Christine O’Donnell Gets The First Amendment Wrong, Again
During a radio debate in Delaware this morning, Christine O’Donnell appeared to not really understand what the First Amendment is all about:
WILMINGTON, Del. — Republican Senate nominee Christine O’Donnell of Delaware on Tuesday questioned whether the U.S. Constitution calls for a separation of church and state, appearing to disagree or not know that the First Amendment bars the government from establishing religion.
The exchange came in a debate before an audience of legal scholars and law students at Widener University Law School, as O’Donnell criticized Democratic nominee Chris Coons’ position that teaching creationism in public school would violate the First Amendment by promoting religious doctrine.
Coons said private and parochial schools are free to teach creationism but that “religious doctrine doesn’t belong in our public schools.”
“Where in the Constitution is the separation of church and state?” O’Donnell asked him.

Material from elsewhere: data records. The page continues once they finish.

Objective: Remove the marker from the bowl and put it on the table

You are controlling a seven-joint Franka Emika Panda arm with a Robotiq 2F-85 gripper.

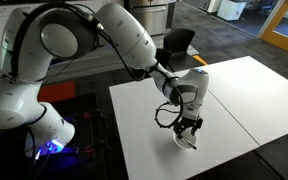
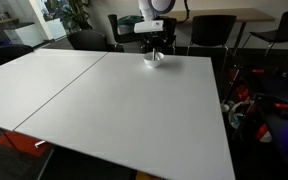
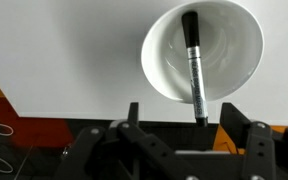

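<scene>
The small white bowl [image 3: 224, 45] stands on the white table [image 3: 64, 50] near its edge. The dark marker [image 3: 193, 60] leans in the bowl, and its lower end sticks out over the rim. In the wrist view my gripper [image 3: 181, 112] is open just above the bowl, its two fingers wide apart. The marker's end lies between them, nearer the right finger, not clamped. In both exterior views the gripper [image 1: 187, 130] [image 2: 155, 44] hangs right over the bowl [image 1: 187, 143] [image 2: 154, 58]. The marker is too small to make out there.
The table [image 1: 234, 100] [image 2: 114, 100] is two white panels joined by a thin seam. The bowl stands close to the table edge on the robot's side. Black chairs [image 2: 212, 30] stand behind the table. Cables and a red item [image 2: 246, 100] lie on the floor.
</scene>
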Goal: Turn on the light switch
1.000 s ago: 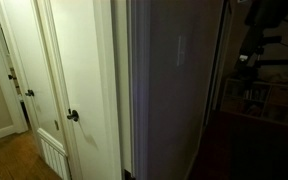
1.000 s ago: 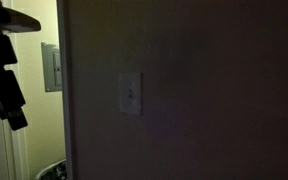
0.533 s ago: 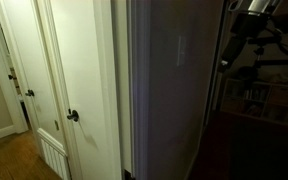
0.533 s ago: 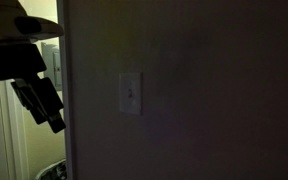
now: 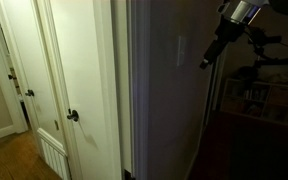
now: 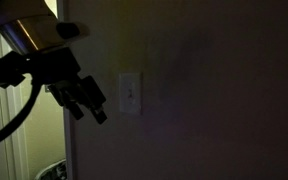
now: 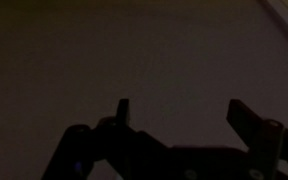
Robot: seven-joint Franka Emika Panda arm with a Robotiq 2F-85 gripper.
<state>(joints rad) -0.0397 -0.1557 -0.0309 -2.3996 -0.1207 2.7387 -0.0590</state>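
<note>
The light switch (image 6: 130,94) is a pale upright plate with a small toggle on a dim wall; in an exterior view it shows as a faint strip (image 5: 180,49) on the wall's side face. My gripper (image 6: 96,112) hangs to the left of the plate, a short way off, not touching it. In an exterior view the gripper (image 5: 206,62) is to the right of the switch, pointing down toward the wall. In the wrist view the gripper (image 7: 180,112) is open and empty, its fingers (image 7: 122,110) wide apart before bare dark wall. The switch is not in the wrist view.
A white door with a dark round knob (image 5: 72,116) stands left of the wall corner. A grey panel box was behind my arm in the lit room at the left. A shelf with items (image 5: 254,95) stands at the right. The scene is very dim.
My arm has swung in toward the wall: the gripper moved from the doorway edge to just beside the switch plate. The jaws stay open.
</note>
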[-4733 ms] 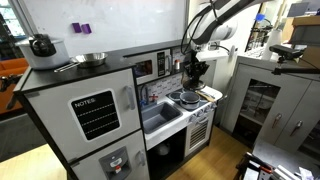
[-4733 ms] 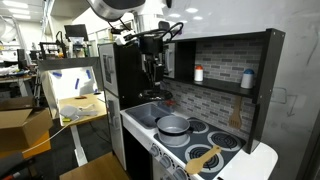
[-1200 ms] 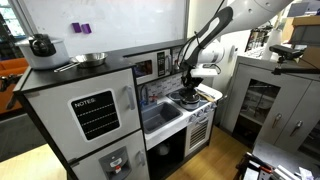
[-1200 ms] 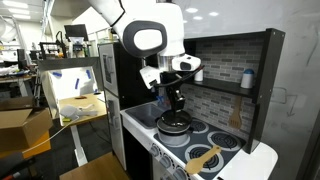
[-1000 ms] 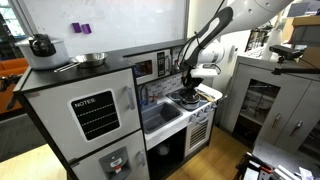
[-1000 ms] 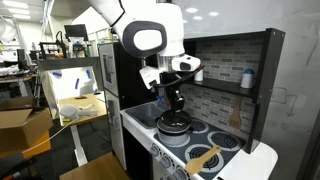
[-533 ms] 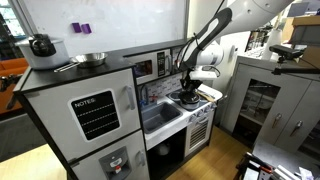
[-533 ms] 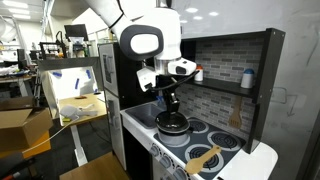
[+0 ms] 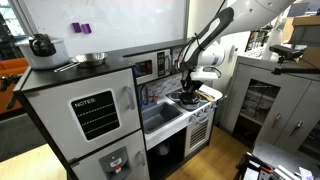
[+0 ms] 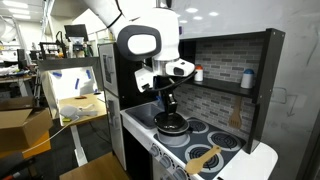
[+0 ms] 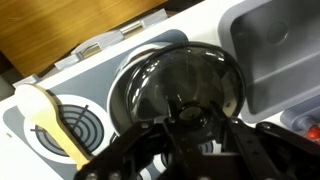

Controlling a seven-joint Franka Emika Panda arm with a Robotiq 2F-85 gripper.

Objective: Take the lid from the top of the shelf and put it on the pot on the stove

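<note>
Round glossy dark lid [image 11: 178, 85] on shiny steel pot [image 10: 172, 129]

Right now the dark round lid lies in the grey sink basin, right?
No. The dark round lid sits on the shiny steel pot on the toy stove; the wrist view shows the grey sink basin beside it.

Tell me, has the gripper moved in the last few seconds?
Yes. The gripper has come down: it hung level with the shelf compartments, and now sits just above the pot on the stove.
</note>
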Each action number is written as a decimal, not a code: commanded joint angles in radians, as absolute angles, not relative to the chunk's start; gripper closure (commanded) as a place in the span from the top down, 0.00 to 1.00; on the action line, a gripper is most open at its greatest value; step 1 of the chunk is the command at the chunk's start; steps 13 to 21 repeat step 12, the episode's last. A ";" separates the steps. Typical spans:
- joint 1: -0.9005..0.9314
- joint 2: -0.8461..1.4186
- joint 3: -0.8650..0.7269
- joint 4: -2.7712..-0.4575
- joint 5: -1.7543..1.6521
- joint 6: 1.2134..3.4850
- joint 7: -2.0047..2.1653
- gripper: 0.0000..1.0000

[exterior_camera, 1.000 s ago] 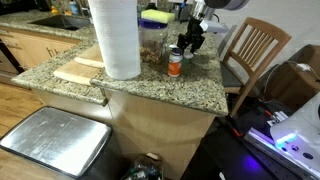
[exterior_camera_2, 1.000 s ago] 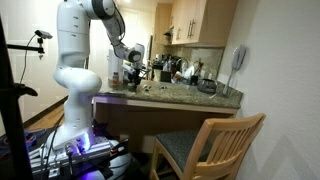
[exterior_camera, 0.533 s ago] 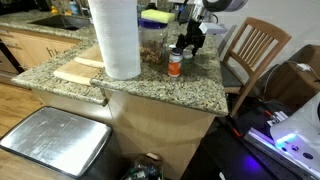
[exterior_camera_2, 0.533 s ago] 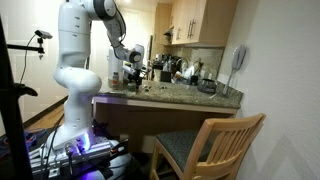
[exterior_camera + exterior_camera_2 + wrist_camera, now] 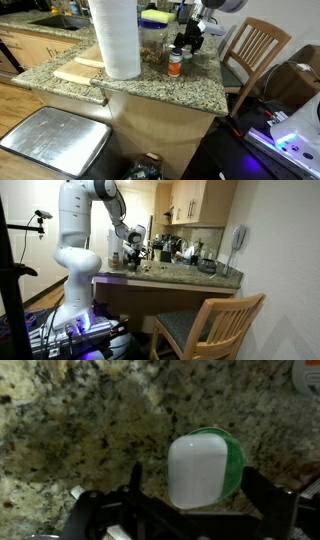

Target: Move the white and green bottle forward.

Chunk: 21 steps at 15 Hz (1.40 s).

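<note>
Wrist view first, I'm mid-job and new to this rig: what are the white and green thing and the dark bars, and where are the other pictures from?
That camera sits on the arm's wrist and looks down past the gripper. The dark bars are its fingers. The white and green bottle stands between them on the granite counter, seen from above. A gap shows beside it, so the jaws look open, with nothing held. The other two cameras stand outside the robot. In an exterior view the white arm reaches over the counter, with a wooden chair nearer the camera. In an exterior view a paper towel roll, a wooden board and an orange-capped bottle share the counter.
</note>
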State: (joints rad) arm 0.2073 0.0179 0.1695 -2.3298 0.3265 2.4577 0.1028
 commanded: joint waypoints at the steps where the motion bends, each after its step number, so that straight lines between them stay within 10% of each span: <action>1: 0.201 0.044 0.180 -2.327 0.351 2.543 0.095 1.00; 21: 0.172 -0.119 0.152 -2.445 0.329 2.863 0.237 1.00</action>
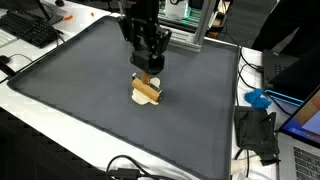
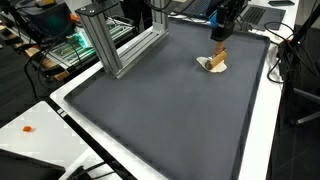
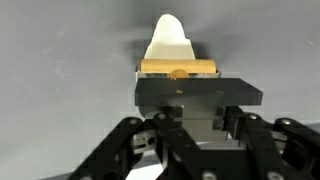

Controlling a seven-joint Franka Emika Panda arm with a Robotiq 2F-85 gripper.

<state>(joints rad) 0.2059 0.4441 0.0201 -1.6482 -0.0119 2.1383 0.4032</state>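
Note:
My gripper (image 1: 148, 66) hangs low over the dark mat (image 1: 80, 100), just above a tan wooden block (image 1: 147, 93) that leans on a cream-white piece (image 1: 153, 81). In the wrist view the gripper (image 3: 188, 100) is shut on a dark flat block (image 3: 200, 90) that spans the gap between its fingers. Past that block's far edge show the wooden bar (image 3: 178, 68) and the rounded white piece (image 3: 168, 40). In an exterior view the gripper (image 2: 220, 36) stands over the wooden block (image 2: 213, 62) near the mat's far side. Whether the dark block touches the wood is unclear.
An aluminium frame (image 2: 115, 40) stands at the mat's edge. A keyboard (image 1: 30, 28) lies off one corner. A blue object (image 1: 258, 98), a black device (image 1: 258, 135) and a laptop (image 1: 305, 135) sit on the white table beside the mat.

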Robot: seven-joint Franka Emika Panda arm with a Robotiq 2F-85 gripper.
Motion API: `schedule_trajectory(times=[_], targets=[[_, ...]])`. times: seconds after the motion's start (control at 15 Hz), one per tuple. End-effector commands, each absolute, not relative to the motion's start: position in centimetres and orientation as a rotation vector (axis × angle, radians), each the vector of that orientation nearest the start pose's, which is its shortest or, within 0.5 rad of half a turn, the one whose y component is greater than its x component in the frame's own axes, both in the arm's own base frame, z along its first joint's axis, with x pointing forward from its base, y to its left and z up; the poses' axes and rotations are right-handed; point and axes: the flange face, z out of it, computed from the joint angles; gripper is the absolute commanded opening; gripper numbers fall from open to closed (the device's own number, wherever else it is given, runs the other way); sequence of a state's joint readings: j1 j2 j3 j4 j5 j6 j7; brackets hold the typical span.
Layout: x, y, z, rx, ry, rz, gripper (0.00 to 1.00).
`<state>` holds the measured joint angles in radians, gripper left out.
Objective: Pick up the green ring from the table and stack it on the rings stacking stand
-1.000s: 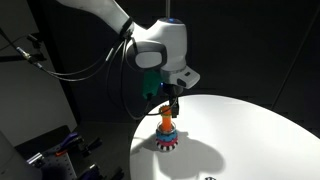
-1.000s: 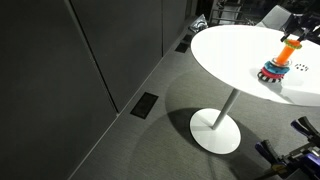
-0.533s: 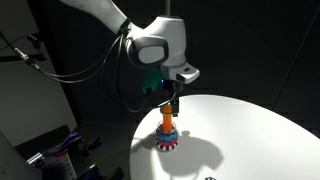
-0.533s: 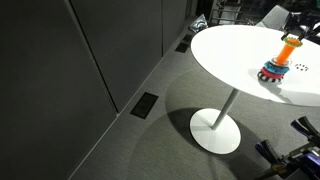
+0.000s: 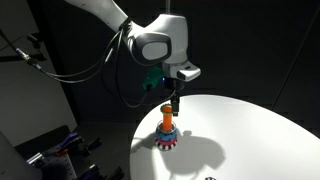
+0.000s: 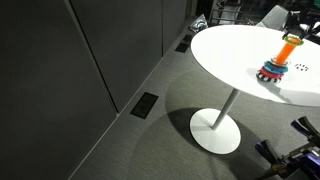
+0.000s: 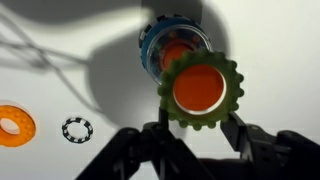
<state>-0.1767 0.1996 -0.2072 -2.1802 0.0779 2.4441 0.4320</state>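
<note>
In the wrist view the green ring (image 7: 232, 96) sits between my gripper's (image 7: 198, 126) two dark fingers (image 7: 158, 130), and the jaws are shut on its knobbly rim. Through its hole I see the orange top of the peg, so the ring hangs right above the rings stacking stand (image 7: 153, 48), which carries a blue ring low down. In both exterior views the stand (image 5: 167, 137) (image 6: 274, 70) stands on the white table (image 5: 250, 135) (image 6: 225, 50), with the gripper (image 5: 173, 101) pointing straight down just over the peg's tip.
An orange ring (image 7: 15, 124) and a small dark beaded ring (image 7: 76, 128) lie on the table left of the stand. The stand is near the round table's edge (image 5: 135, 150). Dark walls and cables surround the table.
The wrist has shifted slightly upward above the stand. The green ring stays held in the jaws over the peg.
</note>
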Motion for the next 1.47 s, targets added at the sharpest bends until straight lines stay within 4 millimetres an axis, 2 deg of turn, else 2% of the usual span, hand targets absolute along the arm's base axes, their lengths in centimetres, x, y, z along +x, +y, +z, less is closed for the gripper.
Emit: schedule_trajectory(times=[0.0,0.4,0.53,0.6,0.8,1.2,1.4], targets=[[53.3,-21.3,30.6,-2.838,1.352,-0.077,0.3],[53.8,-21.4,29.9,-2.843,1.351,-0.047,0.3],[53.8,-21.4,29.8,-2.844,1.351,-0.036,0.8],[53.9,-21.4,29.8,-2.844,1.351,-0.029,0.81],[53.8,-21.5,29.8,-2.849,1.349,0.009,0.99],[53.1,-22.0,30.4,-2.866,1.313,0.096,1.0],[52.5,-21.9,31.1,-2.903,1.213,0.12,1.0]])
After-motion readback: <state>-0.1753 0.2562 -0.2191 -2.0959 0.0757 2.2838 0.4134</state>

When Coons responded that the First Amendment bars Congress from making laws respecting the establishment of religion, O’Donnell asked: “You’re telling me that’s in the First Amendment?”
Her comments, in a debate aired on radio station WDEL, generated a buzz in the audience.
“You actually audibly heard the crowd gasp,” Widener University political scientist Wesley Leckrone said after the debate, adding that it raised questions about O’Donnell’s grasp of the Constitution.
To put the audience’s reaction into context, note that the debate took place at a law school and that the audience was apparently primarily made up of law students.
This isn’t all that surprising, of course. On Thursday, O’Donnell advocated the teaching of creationism in schools even though it’s explicitly prohibited by a 1987 Supreme Court case, and she couldn’t name a single Supreme Court case.
And, if you watch the whole video you’ll see that she doesn’t seem to have an understanding of what the 14th and 16th Amendments are.
But, you know, she’s the darling of the Tea Party movement.